* TASK OBJECTIVE:
Exact copy, no pictures: return all the data below as written.

* RECORDED INFORMATION:
——————
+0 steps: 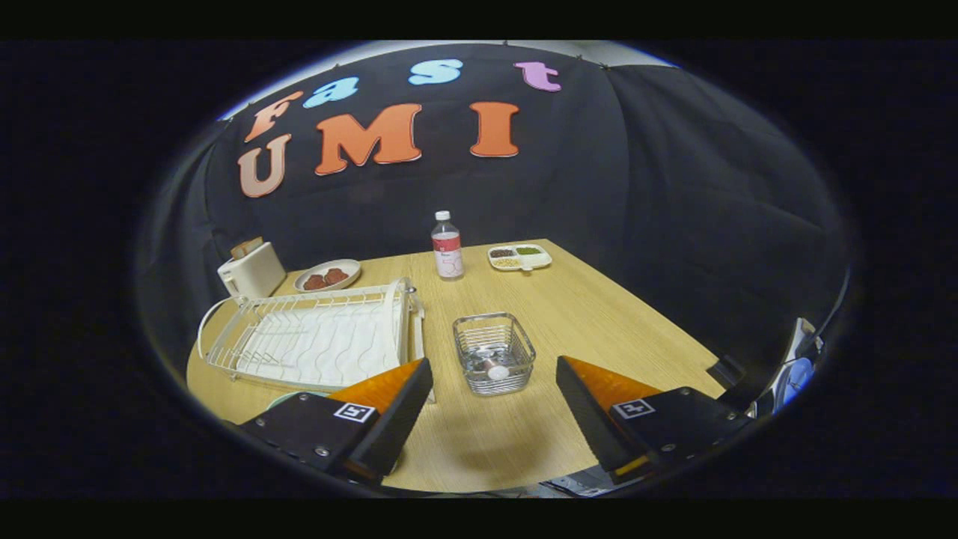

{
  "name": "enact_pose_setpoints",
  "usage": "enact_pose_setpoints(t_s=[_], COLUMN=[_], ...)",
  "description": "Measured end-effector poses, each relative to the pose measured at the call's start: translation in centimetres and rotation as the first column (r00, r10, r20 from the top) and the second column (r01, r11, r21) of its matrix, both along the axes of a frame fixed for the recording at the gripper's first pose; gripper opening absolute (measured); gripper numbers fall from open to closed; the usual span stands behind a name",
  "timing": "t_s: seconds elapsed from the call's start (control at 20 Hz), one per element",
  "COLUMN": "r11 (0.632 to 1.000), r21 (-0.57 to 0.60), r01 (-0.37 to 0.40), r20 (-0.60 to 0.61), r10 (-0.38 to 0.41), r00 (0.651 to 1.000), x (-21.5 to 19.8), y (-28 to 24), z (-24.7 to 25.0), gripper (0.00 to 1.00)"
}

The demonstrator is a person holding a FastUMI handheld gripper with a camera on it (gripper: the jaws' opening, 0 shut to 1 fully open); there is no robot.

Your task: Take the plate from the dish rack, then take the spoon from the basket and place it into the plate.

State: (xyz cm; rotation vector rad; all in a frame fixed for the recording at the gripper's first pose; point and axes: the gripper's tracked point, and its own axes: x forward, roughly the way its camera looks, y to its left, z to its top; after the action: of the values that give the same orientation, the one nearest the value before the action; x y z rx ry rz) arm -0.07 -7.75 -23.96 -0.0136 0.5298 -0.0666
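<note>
Tongs (pixel 494 389) spread wide apart, gripping nothing, fingers (pixel 397 404) tilted down, hovering above the counter's (pixel 599 314) near edge.

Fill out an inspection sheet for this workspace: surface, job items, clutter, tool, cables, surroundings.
Surface: wooden table, bare in front of the tool.
Job's things: white dish rack, no plate seen standing in it; a pale plate edge shows beside the left finger; wire basket just ahead of the fingers, something small inside.
Clutter: toaster, plate of food, bottle, divided tray along the far edge.
Grippers: tool open, holding nothing.
Cables: nothing seen.
Surroundings: black cloth wall.
</note>
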Motion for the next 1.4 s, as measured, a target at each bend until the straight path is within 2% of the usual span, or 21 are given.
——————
* ANSWER TO THE EXERCISE:
+0 steps: 

{
  "name": "enact_pose_setpoints",
  "usage": "enact_pose_setpoints(t_s=[_], COLUMN=[_], ...)",
  "description": "Measured end-effector poses, each relative to the pose measured at the call's start: translation in centimetres and rotation as the first column (r00, r10, r20 from the top) and the second column (r01, r11, r21) of its matrix, both along the axes of a frame fixed for the recording at the gripper's first pose; gripper opening absolute (measured); gripper numbers fall from open to closed; the usual span stands behind a name",
  "timing": "t_s: seconds elapsed from the call's start (control at 20 Hz), one per element",
  "COLUMN": "r11 (0.632 to 1.000), r21 (-0.57 to 0.60), r01 (-0.37 to 0.40), r20 (-0.60 to 0.61), r10 (-0.38 to 0.41), r00 (0.651 to 1.000), x (-21.5 to 19.8), y (-28 to 24), z (-24.7 to 25.0), gripper (0.00 to 1.00)"
}

The demonstrator is a person holding a FastUMI handheld gripper with a camera on it (gripper: the jaws' opening, 0 shut to 1 fully open); there is no robot.

Your task: Take the plate from the dish rack, then take the spoon from the basket and place it into the plate.

State: (xyz cm; rotation vector rad; all in a frame fixed for the recording at the gripper's first pose; point and axes: the gripper's tracked point, and its own axes: x forward, roughly the way its camera looks, y to its left, z to its top; after the action: of the values that give the same orientation, the one nearest the value before the action; x y z rx ry rz) arm -0.07 -7.75 -23.96 -0.0136 0.5298 -0.0666
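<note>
Tongs (pixel 494 389) spread wide apart, gripping nothing, fingers (pixel 397 404) tilted down, hovering above the counter's (pixel 599 314) near edge.

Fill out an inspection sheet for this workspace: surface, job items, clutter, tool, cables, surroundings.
Surface: wooden table, bare in front of the tool.
Job's things: white dish rack, no plate seen standing in it; a pale plate edge shows beside the left finger; wire basket just ahead of the fingers, something small inside.
Clutter: toaster, plate of food, bottle, divided tray along the far edge.
Grippers: tool open, holding nothing.
Cables: nothing seen.
Surroundings: black cloth wall.
</note>
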Motion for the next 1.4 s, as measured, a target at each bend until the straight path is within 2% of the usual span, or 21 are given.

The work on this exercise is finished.